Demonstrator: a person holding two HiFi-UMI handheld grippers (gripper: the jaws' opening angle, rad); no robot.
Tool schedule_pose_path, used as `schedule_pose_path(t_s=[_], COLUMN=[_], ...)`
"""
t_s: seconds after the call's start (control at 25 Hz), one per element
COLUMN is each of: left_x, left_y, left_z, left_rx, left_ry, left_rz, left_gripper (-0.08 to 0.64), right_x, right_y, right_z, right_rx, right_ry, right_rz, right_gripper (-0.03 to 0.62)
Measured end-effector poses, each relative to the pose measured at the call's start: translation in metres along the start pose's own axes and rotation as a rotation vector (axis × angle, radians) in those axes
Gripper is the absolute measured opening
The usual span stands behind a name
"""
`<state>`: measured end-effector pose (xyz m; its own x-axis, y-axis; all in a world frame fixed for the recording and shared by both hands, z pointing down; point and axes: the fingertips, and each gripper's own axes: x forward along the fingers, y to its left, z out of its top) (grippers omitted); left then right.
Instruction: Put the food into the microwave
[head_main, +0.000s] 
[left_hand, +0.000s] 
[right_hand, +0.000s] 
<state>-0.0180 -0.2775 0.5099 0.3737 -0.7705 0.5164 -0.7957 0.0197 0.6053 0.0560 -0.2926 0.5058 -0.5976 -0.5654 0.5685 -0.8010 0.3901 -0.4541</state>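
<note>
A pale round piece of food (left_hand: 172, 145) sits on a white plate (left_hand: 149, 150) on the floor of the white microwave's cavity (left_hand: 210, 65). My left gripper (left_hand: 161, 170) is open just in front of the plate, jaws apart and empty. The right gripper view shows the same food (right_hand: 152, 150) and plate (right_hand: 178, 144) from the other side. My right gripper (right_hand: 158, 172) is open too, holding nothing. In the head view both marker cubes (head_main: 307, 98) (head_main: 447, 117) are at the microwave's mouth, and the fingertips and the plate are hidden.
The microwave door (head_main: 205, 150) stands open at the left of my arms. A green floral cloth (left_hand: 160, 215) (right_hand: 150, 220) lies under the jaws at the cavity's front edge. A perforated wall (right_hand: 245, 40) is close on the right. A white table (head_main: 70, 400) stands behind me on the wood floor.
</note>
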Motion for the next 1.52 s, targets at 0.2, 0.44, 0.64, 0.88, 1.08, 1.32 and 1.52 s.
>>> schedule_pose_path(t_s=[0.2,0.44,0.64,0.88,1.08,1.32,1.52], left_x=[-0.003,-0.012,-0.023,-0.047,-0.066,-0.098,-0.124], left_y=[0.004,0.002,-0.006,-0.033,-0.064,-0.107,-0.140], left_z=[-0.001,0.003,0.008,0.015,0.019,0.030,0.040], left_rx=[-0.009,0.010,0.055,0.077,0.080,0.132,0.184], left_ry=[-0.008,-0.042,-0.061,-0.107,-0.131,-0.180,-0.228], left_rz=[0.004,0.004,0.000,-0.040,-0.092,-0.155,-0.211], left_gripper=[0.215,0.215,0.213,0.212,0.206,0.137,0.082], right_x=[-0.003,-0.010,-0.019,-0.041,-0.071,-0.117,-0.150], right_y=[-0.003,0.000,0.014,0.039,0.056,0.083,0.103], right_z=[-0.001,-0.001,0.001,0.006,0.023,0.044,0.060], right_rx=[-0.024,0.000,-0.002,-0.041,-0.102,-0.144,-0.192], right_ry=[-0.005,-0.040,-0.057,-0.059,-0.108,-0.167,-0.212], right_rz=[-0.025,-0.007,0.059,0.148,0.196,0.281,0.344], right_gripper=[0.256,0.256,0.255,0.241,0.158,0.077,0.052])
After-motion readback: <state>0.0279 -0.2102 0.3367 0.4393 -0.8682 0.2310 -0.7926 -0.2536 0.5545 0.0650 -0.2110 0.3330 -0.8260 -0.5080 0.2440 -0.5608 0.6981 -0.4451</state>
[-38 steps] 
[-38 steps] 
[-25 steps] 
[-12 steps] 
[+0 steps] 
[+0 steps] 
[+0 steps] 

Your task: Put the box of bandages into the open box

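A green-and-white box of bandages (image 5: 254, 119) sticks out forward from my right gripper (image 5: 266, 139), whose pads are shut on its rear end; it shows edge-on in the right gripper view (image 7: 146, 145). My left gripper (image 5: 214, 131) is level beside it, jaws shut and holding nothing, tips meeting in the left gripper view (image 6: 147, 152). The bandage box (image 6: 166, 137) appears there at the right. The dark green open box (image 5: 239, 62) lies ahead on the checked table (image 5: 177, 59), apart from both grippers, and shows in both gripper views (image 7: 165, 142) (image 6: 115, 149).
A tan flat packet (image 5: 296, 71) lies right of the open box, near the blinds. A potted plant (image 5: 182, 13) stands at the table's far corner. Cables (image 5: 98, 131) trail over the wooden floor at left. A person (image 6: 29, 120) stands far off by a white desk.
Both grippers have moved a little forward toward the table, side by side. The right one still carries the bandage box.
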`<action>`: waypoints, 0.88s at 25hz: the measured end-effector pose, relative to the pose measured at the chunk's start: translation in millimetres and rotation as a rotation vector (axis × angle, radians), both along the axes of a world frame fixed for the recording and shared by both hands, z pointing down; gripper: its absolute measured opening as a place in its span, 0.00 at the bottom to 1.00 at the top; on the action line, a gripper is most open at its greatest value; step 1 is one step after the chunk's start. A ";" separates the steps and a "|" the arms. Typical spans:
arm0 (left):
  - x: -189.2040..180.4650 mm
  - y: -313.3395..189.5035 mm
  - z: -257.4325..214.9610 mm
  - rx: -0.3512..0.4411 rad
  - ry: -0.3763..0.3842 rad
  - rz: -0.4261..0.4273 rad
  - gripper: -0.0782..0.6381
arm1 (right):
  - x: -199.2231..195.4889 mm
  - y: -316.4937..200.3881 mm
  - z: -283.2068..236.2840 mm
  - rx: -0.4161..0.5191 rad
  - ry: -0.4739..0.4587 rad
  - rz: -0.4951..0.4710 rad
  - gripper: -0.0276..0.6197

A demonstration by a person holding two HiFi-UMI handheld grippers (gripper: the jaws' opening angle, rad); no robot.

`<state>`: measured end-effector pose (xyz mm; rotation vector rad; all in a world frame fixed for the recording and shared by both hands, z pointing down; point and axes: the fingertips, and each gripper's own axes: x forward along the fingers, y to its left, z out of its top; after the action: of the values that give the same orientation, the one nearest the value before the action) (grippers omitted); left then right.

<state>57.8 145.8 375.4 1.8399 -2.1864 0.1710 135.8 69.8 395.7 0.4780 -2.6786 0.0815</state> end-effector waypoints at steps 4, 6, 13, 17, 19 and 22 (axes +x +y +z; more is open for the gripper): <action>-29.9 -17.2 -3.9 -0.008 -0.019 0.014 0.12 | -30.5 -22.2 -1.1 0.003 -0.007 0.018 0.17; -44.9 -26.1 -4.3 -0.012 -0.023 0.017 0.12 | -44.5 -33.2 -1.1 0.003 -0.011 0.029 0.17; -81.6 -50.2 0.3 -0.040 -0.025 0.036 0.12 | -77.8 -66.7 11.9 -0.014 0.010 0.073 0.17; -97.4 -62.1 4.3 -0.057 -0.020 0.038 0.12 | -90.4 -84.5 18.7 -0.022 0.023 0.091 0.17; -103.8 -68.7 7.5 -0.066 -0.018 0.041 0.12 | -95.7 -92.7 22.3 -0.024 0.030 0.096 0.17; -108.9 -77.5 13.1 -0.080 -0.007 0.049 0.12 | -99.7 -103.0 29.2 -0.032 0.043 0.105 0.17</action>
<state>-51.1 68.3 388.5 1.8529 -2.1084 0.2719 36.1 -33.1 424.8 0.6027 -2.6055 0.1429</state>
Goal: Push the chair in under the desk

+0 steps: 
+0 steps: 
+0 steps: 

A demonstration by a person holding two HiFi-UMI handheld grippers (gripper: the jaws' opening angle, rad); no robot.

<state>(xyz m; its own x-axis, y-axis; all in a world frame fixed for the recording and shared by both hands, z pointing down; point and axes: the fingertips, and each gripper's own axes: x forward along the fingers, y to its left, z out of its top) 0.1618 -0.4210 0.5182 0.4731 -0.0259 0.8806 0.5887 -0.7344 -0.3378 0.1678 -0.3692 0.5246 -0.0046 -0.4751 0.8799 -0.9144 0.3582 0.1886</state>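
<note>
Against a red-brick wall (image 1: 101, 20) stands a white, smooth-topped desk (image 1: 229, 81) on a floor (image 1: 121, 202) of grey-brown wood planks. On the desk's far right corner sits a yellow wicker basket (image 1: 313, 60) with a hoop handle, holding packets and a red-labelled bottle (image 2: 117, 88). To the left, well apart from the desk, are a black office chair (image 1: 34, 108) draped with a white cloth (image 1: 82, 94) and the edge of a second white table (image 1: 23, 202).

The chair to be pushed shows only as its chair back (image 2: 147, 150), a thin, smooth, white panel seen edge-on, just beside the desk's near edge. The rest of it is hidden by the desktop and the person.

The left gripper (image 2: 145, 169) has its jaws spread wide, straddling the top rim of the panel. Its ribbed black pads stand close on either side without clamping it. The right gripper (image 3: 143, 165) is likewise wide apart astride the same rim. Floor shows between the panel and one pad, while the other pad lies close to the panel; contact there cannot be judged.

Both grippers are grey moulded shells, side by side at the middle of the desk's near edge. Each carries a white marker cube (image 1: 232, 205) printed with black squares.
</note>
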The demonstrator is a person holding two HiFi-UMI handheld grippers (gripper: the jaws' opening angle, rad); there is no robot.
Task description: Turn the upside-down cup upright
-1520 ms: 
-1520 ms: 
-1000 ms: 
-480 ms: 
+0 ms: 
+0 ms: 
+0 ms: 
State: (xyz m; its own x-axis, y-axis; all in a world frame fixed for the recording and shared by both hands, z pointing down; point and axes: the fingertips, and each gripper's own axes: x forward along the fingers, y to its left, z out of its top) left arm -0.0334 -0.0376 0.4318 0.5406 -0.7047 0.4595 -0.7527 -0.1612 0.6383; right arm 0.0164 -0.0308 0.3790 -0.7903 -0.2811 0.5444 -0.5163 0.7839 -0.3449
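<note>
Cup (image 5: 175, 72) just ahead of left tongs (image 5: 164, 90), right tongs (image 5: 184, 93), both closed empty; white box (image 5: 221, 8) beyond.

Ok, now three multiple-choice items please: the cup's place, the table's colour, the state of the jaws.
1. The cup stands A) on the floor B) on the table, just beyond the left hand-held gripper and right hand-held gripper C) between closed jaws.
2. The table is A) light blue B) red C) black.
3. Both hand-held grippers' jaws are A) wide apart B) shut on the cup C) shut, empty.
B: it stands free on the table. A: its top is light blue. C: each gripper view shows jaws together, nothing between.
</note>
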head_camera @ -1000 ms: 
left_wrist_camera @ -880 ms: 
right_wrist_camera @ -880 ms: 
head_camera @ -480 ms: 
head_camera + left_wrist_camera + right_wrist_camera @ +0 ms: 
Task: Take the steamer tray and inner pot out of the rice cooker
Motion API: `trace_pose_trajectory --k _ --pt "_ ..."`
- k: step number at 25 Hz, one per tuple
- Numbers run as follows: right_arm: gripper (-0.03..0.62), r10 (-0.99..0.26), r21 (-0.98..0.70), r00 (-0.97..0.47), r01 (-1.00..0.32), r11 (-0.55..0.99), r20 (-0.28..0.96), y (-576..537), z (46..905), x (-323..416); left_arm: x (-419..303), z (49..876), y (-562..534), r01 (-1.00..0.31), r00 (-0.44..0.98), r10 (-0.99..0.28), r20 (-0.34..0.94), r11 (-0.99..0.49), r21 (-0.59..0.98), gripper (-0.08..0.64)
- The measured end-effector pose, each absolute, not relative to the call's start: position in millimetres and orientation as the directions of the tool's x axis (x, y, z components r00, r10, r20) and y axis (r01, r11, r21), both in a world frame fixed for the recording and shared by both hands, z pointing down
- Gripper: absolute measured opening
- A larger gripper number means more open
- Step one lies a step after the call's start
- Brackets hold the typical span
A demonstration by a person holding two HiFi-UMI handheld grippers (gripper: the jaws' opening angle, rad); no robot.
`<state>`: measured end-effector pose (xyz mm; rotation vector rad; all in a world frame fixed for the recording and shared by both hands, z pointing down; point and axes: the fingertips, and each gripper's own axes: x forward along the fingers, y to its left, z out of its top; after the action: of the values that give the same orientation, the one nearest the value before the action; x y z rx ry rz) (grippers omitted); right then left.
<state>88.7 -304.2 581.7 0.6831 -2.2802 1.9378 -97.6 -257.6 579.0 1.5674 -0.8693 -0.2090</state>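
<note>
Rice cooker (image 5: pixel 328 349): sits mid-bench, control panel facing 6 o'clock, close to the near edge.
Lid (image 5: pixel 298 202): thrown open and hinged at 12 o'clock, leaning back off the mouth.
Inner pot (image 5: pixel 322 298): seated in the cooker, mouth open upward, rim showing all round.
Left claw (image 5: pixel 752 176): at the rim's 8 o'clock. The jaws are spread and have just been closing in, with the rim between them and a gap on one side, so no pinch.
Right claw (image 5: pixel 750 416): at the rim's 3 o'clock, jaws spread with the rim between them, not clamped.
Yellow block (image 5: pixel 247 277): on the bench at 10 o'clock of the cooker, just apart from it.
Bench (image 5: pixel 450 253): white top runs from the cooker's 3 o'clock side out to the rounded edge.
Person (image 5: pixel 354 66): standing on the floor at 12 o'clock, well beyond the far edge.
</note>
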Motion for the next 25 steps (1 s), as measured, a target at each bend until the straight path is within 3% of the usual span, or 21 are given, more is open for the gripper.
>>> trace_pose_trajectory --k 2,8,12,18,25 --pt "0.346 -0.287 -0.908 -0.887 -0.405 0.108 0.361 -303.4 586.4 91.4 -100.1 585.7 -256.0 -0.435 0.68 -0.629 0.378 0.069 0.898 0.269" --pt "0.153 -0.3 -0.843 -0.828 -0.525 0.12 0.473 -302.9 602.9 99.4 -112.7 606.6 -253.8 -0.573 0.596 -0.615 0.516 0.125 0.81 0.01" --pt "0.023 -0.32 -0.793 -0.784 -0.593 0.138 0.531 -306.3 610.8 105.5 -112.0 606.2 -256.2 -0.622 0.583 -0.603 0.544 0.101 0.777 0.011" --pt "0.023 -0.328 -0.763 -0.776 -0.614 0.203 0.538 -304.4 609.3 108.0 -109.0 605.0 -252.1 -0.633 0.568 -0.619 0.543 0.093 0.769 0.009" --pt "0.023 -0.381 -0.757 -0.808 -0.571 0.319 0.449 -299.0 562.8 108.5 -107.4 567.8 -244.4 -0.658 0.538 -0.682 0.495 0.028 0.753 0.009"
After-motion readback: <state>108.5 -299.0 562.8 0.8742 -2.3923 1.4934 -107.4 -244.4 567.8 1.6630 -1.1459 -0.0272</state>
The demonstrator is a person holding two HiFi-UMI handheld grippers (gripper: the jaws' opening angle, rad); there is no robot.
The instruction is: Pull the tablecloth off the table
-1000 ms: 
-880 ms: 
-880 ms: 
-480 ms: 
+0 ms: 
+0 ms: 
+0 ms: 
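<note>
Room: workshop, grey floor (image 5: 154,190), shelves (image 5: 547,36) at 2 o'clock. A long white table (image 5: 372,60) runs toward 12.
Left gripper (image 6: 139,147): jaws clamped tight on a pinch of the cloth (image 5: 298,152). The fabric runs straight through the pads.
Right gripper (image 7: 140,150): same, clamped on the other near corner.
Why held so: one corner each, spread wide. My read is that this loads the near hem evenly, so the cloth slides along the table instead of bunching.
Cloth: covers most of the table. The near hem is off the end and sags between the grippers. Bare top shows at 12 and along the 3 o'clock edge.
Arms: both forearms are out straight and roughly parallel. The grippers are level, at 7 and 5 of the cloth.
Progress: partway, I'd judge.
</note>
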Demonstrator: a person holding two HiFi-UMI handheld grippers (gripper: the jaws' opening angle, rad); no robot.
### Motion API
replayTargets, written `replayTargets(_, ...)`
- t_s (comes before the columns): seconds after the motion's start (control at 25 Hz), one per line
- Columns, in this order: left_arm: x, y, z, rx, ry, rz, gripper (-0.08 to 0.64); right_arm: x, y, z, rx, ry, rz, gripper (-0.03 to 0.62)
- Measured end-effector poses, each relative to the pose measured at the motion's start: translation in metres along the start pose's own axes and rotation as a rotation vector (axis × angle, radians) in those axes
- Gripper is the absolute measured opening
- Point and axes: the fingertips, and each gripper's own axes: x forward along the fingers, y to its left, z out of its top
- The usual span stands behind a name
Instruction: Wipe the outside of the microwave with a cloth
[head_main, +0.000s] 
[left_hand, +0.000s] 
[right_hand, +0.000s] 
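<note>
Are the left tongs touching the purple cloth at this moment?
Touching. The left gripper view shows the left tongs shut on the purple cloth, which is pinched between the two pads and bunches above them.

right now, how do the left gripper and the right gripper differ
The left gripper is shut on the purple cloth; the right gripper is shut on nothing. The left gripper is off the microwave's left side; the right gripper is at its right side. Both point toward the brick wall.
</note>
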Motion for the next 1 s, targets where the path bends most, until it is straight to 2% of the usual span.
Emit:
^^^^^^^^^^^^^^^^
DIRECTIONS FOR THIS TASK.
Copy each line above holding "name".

RESULT.
The usual span stands behind a name
- The usual span stands behind a name

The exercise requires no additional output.